Gordon and Barbut [8] reported that the hardness of the frankfurters was affected by the different types and amounts of solubilized proteins. Therefore, the lower hardness of pork gel in KCl than in NaCl was attributed to the relatively low MPs solubility, although the profiles of the solubilized MPs were similar between NaCl and KCl in this study. Additionally, the α-helix content of myosin with KCl was lower than that of myosin with NaCl in this study. A previous study reported that the transition of α-helix to β-sheet, β-turn, and random coil was a general phenomenon in gelation with the formation of protein networks by heating, and the β-sheet structure formed during gelation was the major factor affecting gel strength [38]. Therefore, the transition of α-helix to β-sheet of myosin during gelation in KCl might be lower than that in NaCl because of the pre-transition of α-helix to β-sheet before heating, affording the low hardness of pork gel with weak protein networks, compared to that of NaCl [11].

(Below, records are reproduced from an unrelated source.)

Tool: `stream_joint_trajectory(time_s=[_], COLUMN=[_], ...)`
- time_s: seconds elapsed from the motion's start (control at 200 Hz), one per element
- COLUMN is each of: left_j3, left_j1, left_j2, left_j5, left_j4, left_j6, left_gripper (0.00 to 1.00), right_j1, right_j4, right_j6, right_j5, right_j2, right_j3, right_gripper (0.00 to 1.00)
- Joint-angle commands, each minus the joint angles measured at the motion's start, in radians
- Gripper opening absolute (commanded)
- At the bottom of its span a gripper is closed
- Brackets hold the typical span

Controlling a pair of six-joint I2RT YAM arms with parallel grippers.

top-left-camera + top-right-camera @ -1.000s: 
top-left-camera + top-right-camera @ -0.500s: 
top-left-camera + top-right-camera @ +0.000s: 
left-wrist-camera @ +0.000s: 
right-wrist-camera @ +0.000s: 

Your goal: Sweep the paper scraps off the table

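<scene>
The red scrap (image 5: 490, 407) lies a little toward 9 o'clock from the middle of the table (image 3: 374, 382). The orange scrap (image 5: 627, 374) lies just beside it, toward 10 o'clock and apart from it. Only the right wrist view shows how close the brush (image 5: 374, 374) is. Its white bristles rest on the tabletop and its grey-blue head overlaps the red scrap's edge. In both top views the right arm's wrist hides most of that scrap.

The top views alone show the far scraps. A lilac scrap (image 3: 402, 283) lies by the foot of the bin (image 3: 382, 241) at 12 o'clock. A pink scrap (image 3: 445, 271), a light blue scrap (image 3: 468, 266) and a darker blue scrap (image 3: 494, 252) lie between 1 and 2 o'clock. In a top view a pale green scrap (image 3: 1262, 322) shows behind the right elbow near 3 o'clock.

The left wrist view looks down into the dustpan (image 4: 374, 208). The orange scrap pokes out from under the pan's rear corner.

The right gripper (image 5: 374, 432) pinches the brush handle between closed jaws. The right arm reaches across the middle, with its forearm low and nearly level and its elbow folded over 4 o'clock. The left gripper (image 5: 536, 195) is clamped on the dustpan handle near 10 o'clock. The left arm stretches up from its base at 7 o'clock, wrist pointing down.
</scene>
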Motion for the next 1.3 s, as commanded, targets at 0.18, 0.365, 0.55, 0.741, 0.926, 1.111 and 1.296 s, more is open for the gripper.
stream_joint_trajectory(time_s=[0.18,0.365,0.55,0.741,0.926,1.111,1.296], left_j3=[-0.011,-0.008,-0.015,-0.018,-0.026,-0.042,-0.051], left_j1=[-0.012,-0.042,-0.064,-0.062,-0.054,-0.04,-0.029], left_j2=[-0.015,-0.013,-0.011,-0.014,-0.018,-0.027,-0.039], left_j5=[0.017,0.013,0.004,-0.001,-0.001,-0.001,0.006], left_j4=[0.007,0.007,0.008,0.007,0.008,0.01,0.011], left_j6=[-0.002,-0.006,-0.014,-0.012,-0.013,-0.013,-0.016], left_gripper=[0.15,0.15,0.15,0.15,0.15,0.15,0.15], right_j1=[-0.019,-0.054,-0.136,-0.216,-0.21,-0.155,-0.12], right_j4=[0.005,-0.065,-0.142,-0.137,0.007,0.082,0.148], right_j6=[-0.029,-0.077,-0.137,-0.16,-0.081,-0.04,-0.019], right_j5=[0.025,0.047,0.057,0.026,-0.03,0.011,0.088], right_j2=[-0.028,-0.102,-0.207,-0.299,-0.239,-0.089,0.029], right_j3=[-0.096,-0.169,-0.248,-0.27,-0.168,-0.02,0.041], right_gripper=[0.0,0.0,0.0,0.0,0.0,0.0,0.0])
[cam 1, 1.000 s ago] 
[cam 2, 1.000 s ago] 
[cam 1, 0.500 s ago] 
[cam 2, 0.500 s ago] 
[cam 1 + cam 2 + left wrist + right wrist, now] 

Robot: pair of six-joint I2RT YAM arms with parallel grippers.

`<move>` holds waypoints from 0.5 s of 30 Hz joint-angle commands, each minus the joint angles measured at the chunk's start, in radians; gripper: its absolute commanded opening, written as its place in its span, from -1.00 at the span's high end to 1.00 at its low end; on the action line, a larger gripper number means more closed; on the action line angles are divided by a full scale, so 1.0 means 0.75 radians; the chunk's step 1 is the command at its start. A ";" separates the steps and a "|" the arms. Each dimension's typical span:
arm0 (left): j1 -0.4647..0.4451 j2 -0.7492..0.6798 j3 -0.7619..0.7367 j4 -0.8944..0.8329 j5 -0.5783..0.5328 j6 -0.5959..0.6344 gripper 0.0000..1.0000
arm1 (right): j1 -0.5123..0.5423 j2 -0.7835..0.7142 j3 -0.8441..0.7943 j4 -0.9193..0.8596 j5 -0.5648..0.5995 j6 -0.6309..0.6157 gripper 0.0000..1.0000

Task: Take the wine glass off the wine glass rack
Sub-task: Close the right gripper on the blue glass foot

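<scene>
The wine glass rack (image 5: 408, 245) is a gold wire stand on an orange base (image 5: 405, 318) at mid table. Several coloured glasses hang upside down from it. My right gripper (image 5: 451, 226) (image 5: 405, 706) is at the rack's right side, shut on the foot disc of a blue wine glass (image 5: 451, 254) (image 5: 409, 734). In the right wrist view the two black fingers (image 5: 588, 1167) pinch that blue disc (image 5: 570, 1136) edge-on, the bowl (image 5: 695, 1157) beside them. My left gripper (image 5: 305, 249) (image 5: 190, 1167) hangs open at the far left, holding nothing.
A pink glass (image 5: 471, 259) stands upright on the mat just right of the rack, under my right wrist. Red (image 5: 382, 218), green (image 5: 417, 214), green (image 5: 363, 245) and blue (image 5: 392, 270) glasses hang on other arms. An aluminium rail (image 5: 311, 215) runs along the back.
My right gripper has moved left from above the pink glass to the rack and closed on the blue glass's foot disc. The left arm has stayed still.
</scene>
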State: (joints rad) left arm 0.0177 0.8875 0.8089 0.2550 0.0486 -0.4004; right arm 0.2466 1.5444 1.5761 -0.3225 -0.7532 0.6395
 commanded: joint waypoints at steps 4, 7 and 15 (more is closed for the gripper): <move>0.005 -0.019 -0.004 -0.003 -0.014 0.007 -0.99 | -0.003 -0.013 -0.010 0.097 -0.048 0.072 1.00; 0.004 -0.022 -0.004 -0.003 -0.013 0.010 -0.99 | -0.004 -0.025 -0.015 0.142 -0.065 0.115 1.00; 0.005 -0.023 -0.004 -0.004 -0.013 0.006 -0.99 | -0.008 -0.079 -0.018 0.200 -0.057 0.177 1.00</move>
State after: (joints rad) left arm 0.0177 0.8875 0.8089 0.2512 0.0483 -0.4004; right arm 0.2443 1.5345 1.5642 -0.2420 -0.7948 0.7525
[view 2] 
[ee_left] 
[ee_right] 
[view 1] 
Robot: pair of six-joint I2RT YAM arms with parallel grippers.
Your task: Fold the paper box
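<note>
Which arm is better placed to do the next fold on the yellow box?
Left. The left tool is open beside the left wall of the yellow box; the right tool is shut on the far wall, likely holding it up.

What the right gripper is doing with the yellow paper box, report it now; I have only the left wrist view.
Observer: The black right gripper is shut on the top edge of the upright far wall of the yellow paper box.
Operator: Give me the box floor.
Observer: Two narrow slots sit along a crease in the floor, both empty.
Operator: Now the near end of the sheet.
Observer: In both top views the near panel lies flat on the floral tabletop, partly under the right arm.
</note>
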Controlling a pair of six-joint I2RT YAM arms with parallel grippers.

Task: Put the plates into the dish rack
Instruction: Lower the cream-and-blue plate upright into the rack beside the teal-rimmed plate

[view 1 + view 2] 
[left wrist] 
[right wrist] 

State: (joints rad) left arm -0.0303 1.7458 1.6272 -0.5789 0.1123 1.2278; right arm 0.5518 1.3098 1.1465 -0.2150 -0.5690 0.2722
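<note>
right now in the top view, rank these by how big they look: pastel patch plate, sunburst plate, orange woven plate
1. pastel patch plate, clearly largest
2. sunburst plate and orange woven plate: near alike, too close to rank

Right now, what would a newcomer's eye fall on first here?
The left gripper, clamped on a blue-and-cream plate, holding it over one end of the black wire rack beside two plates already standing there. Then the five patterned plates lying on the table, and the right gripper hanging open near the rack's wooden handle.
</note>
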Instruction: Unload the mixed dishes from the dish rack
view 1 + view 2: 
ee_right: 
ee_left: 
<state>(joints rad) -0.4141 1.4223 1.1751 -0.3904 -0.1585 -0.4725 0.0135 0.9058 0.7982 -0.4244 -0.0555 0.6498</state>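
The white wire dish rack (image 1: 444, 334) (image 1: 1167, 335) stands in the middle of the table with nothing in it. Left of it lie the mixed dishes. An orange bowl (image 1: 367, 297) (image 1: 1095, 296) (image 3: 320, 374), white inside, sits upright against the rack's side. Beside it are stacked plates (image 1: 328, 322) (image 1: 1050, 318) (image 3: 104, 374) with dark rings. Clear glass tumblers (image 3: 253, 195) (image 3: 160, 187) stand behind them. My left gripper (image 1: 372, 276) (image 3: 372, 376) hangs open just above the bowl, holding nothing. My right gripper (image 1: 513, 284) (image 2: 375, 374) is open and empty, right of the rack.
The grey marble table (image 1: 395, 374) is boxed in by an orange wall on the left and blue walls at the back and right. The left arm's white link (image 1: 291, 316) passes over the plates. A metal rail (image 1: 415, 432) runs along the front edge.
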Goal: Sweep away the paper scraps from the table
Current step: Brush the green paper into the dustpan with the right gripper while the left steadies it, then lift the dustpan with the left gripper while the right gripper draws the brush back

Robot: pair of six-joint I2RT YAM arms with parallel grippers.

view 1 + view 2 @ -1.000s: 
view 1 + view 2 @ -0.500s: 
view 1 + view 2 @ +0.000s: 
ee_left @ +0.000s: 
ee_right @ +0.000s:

Although CaCl2 showed the lowest MPs solubility, including less solubilized monomeric myosin, the hardness of the pork gel with CaCl2 was similar to that of the pork gel with NaCl. The high hardness of CaCl2 could be due to the formation of a woven gel with a tightened structure by closely aggregated proteins holding low amounts of water (Fig. 6B) [9].
A previous study found that the pork MPs gel with NaCl exhibited a regular and ordered cross-linked structure because of the aggregation of monomeric myosin [39]. However, a disordered and irregular structure of the gel was formed because of the coarse cross-linking of fibrous filaments when the pork gel was prepared with the partial substitution of NaCl by a mixture of KCl and MgCl2 or CaCl2, and the gel strength was affected by the gel structure [39]. In this study, KCl, MgCl2, and CaCl2 caused changes in the secondary structure of myosin compared with NaCl, and these changes resulted in an increase in the degree of disorder in the myosin structure by the transition of ordered α-helix into disordered β-turn and random coil. Therefore, it might be considered that the disordered and irregular gel structures found in the gel with KCl, MgCl2, and CaCl2 were related to the degree of disorder in the myosin structure.
CONCLUSION
NaCl, KCl, CaCl2, and MgCl2 exhibited differences in the solubility of MPs, including myosin, and the structure of myosin. The solubility of the MPs was higher in NaCl than in KCl, and the solubility of divalent salts was lower than that of monovalent salts. KCl, CaCl2, and MgCl2 decreased the α-helix content compared with NaCl. From the differences in the solubility and the structure of myosin, the CY of the gel manufactured with monovalent salts was significantly higher than that of the gel manufactured with divalent salts, and the hardness of the pork gel was lower with KCl than with NaCl. Therefore, the changes in the solubility and the structure of myosin with the different chloride salts led the different quality properties of pork gel. The results of this study can be helpful for understanding the quality properties of low-salt meat products manufactured by replacing sodium chloride with different chloride salts.